SFV sperrt Ex-FCL-Assistenztrainer nach Rassismusvorfall für acht Spiele

Der Schweizerische Fussballverband (SFV) hat den ehemaligen Assistenztrainer des FC Luzern nach einem Rassismusvorfall bei einem U20-Spiel der FCL-Frauen gegen die Grasshoppers für acht Spiele gesperrt und mit 500 Franken gebüsst. Zudem werden dem Ex-Coach die Untersuchungskosten auferlegt.
Auslöser war ein Vorfall am 4. April: Die GC-Nachwuchsspielerin Deborah Nyota wurde von einem Luzerner Funktionär als «Moh***kopf» bezeichnet. Der FC Luzern stellte daraufhin den damaligen Assistenztrainer sowie einen weiteren involvierten Funktionär per sofort frei.
Nun hat der SFV, vertreten durch die Direktion Frauenfussball und auf Basis der Untersuchung und rechtlichen Prüfung seines Rechtsdienstes, das Disziplinarverfahren abgeschlossen.
Unter Berücksichtigung aller relevanten Umstände sowie der geltenden Rechtsprechung zu Diskriminierungen hält der Verband die Sanktionen gegen den ehemaligen Assistenztrainer für angemessen: acht Spiele Sperre, eine Busse von 500 Franken und die Übernahme der Untersuchungskosten.
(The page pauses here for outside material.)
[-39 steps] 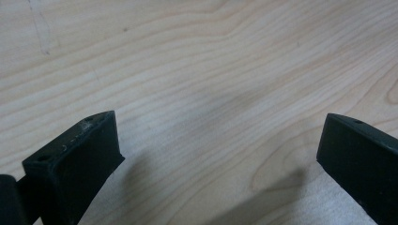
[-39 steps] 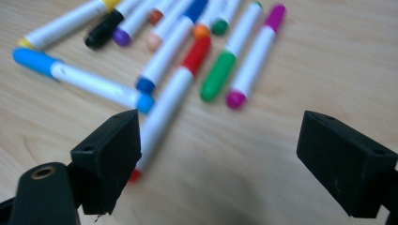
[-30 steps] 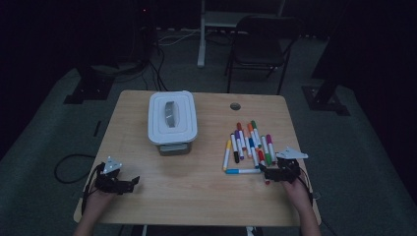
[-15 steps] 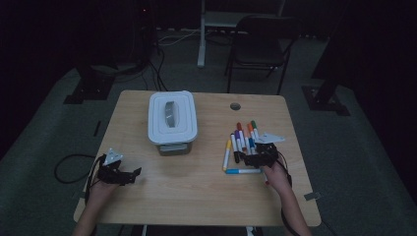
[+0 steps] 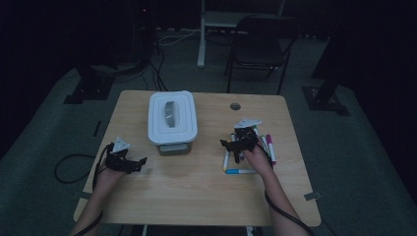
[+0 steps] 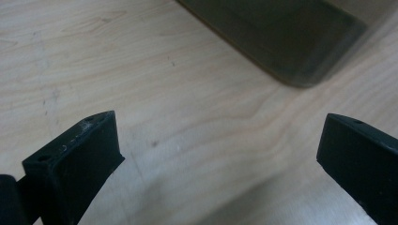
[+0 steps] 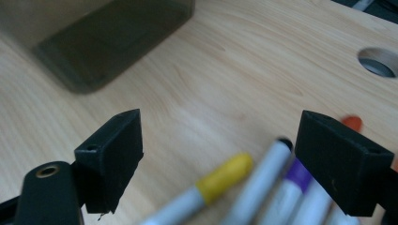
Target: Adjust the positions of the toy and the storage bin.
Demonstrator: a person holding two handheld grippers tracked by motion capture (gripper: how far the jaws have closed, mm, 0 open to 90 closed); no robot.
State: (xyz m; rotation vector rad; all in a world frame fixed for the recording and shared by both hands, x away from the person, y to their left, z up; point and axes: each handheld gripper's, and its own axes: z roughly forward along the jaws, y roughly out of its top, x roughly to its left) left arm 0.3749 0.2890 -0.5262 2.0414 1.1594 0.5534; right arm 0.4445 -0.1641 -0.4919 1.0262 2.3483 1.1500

Gegen den FC Luzern sprach der SFV keine Disziplinarmassnahmen aus. Der Club habe sich nicht pflichtwidrig verhalten und den Vorfall «proaktiv und vorbildlich aufgearbeitet». Bereits im April hatte sich der FCL öffentlich klar positioniert. «Das Verhalten der beiden Funktionäre war in keiner Weise akzeptabel – weder in der Wortwahl noch in der Reaktion auf die dadurch ausgelöste Dynamik», sagte Sportchef Remo Meyer.
«Wir distanzieren uns entschieden davon. Bezüglich Rassismus verfolgt der FC Luzern eine klare Nulltoleranz-Haltung.» Auch die Grasshoppers distanzierten sich in einer Mitteilung deutlich: «Rassismus, Diskriminierung und jede Form von Ausgrenzung haben bei uns keinen Platz.
Wir distanzieren uns entschieden von solchen Haltungen und stehen für ein offenes, faires und inklusives Miteinander auf und neben dem Platz.»